EXERCISE GOAL - Say how many lines of the listing below hold the word "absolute". Give only that number.

INFORMATION PROVIDED -

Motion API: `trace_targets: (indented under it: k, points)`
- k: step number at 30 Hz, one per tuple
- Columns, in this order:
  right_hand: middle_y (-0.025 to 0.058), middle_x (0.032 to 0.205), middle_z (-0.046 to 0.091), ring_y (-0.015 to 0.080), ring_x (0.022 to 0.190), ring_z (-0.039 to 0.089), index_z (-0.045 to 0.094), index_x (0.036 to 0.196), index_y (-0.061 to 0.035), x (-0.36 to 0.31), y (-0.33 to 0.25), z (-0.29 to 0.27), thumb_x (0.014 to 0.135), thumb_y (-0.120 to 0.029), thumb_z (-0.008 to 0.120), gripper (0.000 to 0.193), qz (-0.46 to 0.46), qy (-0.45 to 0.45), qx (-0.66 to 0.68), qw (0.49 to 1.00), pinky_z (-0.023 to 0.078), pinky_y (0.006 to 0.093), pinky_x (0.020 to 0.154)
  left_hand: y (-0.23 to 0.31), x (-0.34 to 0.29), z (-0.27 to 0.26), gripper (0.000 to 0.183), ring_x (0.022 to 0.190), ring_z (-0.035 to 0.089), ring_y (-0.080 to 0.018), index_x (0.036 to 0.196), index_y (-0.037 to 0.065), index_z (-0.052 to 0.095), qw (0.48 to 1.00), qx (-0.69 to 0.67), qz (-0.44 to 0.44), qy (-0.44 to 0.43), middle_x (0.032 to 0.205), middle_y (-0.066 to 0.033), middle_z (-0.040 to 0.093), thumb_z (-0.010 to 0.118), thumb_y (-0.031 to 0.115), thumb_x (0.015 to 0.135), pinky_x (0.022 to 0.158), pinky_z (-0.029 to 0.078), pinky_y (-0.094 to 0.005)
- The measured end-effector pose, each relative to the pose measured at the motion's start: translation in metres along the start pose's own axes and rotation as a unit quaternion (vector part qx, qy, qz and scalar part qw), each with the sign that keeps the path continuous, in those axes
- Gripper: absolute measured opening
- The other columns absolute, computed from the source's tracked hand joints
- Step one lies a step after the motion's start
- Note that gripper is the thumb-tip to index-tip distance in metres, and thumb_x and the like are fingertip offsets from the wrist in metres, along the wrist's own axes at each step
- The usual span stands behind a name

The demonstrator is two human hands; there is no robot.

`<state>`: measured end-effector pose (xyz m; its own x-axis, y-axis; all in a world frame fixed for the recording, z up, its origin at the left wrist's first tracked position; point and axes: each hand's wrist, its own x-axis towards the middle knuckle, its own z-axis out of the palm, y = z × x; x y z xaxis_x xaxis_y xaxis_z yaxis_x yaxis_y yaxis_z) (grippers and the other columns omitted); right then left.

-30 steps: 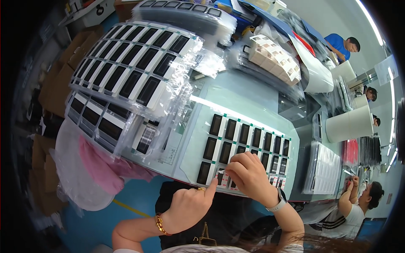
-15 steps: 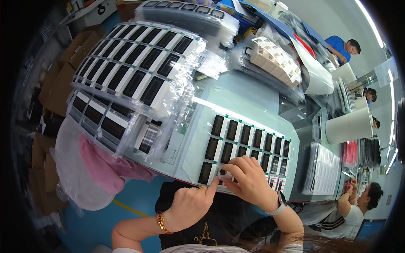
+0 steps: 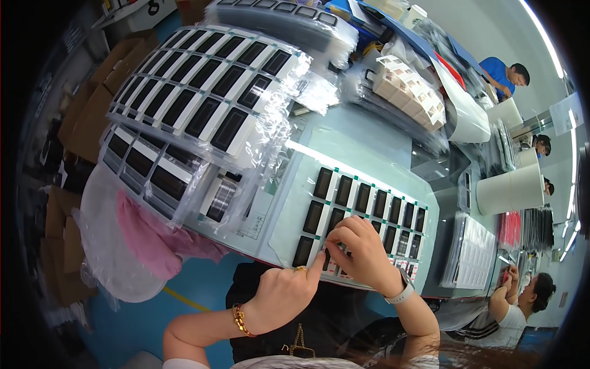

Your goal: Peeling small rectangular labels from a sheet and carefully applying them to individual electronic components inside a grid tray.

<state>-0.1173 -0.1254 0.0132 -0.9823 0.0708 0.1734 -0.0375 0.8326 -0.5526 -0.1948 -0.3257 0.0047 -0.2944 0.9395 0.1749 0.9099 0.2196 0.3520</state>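
Observation:
A sheet of small dark rectangular panels (image 3: 313, 216) with white strips and green tabs lies before me, its panels in rows. At the near row, my left hand (image 3: 284, 294) rests with its index finger stretched to a panel and its other fingers curled under; whatever those fingers hold is hidden. Just right of that fingertip, my right hand (image 3: 361, 253) bends over the same row, thumb and index finger pinched together. Anything in the pinch is too small to make out. Red and white marks (image 3: 413, 268) show at the sheet's near right corner.
At left, bagged sheets of similar panels (image 3: 203, 117) are stacked over a pink cloth (image 3: 147, 237). Wrapped stacks (image 3: 409, 92) stand behind. To the right are a white roll (image 3: 510, 187), white trays (image 3: 473, 252) and a seated co-worker (image 3: 516, 301).
My right hand has shifted slightly, its fingers drawn closer in a pinch. A clear piece seen at its fingertips before no longer shows. My left index finger stays at the near row.

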Motion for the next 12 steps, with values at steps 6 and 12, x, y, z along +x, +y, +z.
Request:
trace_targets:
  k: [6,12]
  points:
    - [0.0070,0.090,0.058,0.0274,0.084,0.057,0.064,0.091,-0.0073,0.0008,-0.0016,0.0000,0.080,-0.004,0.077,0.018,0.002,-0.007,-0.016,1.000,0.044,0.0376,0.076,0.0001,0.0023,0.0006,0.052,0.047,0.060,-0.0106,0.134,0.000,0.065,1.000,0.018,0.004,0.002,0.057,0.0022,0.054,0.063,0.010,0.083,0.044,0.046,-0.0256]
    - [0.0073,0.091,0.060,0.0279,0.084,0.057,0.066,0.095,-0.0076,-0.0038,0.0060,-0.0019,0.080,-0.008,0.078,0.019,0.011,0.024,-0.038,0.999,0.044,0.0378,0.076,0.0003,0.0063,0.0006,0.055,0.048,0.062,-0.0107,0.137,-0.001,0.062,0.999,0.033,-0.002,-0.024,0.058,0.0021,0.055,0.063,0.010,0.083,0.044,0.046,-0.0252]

EXERCISE OUTPUT - 2